The National Eye Institute (NEI)’s challenge awarded $30,000 to the top 10 ranked ideas. Competitors submitted detailed proposals on goal statements that could be achieved in a ten-year time frame, focusing on research and development efforts. The agency outlined what needed to be included so that the ask and parameters were clear, while allowing for a breadth of creativity and new ideas from the public. The agency also offered a prize that was contextually relevant and of value to to the audience—winners were invited to a conference of a few hundred eye researchers, and the winning ideas and plans were integrated into NEI’s ten year plan.

The FTC captured the public’s imagination with its goal to find technologies to stop unwanted, automated phone calls, also known as robocalls. This may look like a purely technical competition, but it was also ideation because the challenge managers accepted proposals for technical solutions.

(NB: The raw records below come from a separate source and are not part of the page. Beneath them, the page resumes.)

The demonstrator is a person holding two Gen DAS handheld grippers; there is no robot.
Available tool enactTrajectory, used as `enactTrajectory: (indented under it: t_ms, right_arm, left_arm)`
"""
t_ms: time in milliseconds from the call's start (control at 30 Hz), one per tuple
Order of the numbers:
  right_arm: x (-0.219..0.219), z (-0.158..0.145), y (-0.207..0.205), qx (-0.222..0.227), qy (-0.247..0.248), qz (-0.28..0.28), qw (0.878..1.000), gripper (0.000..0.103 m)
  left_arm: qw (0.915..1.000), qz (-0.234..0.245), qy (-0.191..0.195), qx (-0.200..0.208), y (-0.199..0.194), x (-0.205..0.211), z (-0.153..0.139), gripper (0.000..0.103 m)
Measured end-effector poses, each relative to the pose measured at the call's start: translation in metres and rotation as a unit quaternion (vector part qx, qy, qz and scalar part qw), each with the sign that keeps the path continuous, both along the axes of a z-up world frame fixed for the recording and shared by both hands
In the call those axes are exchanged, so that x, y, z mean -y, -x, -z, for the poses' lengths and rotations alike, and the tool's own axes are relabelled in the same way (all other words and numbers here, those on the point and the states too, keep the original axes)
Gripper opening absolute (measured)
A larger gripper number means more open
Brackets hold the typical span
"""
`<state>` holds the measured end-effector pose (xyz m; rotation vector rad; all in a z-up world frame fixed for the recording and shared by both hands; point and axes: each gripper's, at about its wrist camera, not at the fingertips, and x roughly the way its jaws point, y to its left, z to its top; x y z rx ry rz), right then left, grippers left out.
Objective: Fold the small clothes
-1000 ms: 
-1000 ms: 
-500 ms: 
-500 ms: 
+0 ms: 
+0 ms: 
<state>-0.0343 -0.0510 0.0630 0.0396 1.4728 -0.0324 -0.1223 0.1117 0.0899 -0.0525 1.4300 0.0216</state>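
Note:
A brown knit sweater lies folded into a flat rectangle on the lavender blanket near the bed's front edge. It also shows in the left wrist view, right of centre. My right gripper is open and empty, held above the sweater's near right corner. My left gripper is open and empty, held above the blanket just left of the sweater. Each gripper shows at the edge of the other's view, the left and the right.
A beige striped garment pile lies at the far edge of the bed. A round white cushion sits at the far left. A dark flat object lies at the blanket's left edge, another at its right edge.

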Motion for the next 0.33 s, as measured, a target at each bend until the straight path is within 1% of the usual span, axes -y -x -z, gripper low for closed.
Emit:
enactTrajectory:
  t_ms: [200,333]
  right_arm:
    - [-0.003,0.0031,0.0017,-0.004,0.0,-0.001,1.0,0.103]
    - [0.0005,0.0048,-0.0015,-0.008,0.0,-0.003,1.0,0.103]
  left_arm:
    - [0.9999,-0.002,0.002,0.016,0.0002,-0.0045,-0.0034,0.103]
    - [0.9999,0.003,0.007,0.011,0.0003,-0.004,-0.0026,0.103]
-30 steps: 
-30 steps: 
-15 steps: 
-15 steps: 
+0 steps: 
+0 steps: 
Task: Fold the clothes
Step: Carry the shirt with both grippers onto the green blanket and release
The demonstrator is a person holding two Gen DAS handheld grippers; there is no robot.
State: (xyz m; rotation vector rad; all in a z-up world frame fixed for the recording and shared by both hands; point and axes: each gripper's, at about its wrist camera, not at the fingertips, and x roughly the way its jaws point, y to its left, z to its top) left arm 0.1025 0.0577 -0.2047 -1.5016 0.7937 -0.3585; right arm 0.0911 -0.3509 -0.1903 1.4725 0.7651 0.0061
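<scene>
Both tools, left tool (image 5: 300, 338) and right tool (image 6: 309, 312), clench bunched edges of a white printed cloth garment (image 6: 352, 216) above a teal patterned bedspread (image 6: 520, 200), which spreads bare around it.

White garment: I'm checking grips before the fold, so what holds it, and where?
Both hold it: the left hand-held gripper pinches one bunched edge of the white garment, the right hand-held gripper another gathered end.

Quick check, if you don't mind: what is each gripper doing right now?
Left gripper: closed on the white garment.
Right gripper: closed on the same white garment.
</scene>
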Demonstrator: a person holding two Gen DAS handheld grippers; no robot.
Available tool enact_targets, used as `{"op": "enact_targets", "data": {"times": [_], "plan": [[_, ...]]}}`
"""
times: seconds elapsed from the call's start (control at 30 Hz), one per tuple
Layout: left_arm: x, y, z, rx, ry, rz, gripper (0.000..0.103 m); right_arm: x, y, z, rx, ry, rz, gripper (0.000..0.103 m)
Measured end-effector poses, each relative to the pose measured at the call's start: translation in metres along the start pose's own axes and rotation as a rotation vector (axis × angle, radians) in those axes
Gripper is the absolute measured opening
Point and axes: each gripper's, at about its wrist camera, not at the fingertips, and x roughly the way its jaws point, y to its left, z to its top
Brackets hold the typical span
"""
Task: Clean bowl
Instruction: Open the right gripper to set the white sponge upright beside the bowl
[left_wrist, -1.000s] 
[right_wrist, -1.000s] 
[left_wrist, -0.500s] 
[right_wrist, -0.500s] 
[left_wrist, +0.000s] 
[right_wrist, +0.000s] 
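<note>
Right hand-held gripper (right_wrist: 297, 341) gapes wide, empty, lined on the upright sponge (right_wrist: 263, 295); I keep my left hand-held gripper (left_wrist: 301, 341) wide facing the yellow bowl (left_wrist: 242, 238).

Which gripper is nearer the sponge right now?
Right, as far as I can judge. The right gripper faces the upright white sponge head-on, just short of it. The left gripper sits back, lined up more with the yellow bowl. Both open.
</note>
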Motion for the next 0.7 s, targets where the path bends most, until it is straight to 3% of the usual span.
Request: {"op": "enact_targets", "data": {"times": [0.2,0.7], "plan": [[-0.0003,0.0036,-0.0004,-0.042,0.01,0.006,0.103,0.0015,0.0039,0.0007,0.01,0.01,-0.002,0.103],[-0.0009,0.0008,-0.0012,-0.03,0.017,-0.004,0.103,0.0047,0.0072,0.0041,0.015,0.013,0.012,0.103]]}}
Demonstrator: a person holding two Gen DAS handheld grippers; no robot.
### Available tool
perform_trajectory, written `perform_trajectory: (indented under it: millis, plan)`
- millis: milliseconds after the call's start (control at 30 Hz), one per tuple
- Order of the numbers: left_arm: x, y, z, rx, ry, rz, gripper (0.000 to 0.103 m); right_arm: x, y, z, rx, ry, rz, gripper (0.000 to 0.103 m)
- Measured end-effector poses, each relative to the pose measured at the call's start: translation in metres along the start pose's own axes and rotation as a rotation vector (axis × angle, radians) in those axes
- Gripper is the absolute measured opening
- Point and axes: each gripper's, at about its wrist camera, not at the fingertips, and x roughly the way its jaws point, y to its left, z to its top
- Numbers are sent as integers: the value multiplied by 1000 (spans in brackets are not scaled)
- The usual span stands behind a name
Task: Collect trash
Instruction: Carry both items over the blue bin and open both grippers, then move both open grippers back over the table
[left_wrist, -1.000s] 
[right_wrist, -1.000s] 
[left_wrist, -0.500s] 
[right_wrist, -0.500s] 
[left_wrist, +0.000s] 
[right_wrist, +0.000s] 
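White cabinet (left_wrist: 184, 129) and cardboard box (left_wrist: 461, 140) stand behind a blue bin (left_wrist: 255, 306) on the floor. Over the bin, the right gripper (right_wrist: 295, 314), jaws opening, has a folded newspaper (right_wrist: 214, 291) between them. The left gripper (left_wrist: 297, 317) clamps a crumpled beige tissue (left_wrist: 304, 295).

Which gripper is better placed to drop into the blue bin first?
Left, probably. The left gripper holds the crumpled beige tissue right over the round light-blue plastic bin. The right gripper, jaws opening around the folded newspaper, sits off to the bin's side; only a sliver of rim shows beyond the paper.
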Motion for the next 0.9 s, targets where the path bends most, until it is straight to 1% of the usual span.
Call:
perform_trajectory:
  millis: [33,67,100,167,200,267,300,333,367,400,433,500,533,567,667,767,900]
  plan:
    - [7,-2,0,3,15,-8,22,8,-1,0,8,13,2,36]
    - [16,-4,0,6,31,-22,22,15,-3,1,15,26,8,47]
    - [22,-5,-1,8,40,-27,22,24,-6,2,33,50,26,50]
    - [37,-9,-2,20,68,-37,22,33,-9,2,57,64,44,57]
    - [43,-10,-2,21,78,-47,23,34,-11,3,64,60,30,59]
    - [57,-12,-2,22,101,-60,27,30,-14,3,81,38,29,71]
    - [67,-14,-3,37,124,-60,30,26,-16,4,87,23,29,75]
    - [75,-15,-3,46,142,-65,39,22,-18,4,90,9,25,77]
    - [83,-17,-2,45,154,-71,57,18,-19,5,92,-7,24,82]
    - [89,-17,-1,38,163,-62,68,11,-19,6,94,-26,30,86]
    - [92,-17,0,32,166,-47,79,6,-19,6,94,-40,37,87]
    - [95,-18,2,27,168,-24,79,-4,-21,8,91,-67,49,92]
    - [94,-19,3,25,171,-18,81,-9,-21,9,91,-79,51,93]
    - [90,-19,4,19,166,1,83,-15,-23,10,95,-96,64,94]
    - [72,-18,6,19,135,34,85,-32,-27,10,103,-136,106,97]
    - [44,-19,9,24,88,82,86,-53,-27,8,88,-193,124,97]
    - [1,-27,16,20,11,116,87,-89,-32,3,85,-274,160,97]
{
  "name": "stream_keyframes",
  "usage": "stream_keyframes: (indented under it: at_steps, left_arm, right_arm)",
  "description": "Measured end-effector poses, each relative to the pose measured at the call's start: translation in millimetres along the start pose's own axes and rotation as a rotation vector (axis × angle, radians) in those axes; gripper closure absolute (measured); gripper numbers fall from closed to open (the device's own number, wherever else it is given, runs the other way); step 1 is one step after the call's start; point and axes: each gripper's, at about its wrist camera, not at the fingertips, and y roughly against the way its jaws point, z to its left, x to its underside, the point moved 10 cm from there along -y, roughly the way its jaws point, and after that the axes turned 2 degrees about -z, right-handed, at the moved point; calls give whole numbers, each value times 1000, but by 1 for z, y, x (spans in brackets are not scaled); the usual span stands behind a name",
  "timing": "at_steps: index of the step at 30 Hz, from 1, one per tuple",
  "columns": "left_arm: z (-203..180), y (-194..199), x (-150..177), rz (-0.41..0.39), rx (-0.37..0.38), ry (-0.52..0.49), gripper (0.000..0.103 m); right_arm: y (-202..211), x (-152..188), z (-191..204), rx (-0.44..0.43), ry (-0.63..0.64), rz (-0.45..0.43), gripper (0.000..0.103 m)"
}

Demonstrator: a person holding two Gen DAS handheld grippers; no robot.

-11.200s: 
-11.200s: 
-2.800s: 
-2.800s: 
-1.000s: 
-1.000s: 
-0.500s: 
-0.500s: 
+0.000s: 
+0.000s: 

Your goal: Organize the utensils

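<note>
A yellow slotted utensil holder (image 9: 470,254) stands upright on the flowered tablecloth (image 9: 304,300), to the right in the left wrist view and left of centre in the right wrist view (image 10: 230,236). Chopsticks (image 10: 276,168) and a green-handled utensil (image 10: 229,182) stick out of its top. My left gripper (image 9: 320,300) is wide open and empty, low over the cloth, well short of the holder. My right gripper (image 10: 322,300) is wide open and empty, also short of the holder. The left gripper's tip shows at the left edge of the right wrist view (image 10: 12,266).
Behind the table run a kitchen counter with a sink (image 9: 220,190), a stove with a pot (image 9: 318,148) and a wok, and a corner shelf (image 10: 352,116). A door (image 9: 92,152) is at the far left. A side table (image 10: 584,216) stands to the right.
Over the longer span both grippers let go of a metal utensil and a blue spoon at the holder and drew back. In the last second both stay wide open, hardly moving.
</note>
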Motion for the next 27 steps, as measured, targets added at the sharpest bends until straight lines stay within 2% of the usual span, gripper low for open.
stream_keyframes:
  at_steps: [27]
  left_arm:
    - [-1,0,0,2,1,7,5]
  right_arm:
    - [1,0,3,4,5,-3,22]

The Federal Trade Commission (FTC) is challenging innovators to create solutions that will block illegal robocalls. These solutions should block robocalls on landlines and mobile phones and can operate on a proprietary or non-proprietary device or platform. Entries can be proposed technical solutions or functional solutions and proofs of concept.

The challenge was defined broadly enough that there were more than 798 entries and people submitted not only technology-based solutions, but consumer tips and tricks, and legislative policy proposals.

Take a look at the Air Force Research Lab Innovation Pavilion. They ask specific technical questions ranging from how to safely stop fleeing vehicles to ways to measure intra-cranial pressure.

People are providing written responses and proposals. The submissions are often not public so that those sending detailed and proprietary ideas in scientific and technology based proposals can keep their intellectual property (IP). Unless, as winners, the agency purchases IP.

Consider the value of the responses, the intellect, resources and time it will take people to contribute. Do you force teams to publish their entries publicly or do you provide some privacy where the agency is willing to protect the IP of the team and do a private review?

When the ideas/proposals/plans an agency seeks has potential market value outside of the competition, consider privately reviewing submissions. Potential contributors may want to protect their ideas so that if not selected winners, they could build out a product at another time.

These competitions are structured in a way that focuses around the clear process of how to be evaluated. As a result, AFRL receives novel engineering that hasn’t been seen before.

The takeaway: When you have cash on the line, what you see in return are very detailed, thoughtful proposals.

We see opportunities for the broader Ideation Community of Practice to train agencies in crafting and defining around the problem statement and then taking those ideation requests as feeders for prize competitions. Unfortunately, we’ve seen lack of rigor in how agencies write their problem statements and have noted that one recently went unawarded due to lack of relevant responses.

Consider that a classic call for an request for information (RFI) or request for proposal (RFP), surveys, and polls should be done on non-competition platforms. If your agency wants to make it a competition, rework these by addressing the criteria listed above. The public will respond to refined problem statements, including proposals, designs, diagrams and technology that doesn’t exist in the world and should.

Cristin Dorgelo said, “Use best practices for creating problem statement that will generate responses. And in challenges, the key is about incentives.”

Think about your most critical mission opportunities and explore what type of cash or prize will motivate people to participate.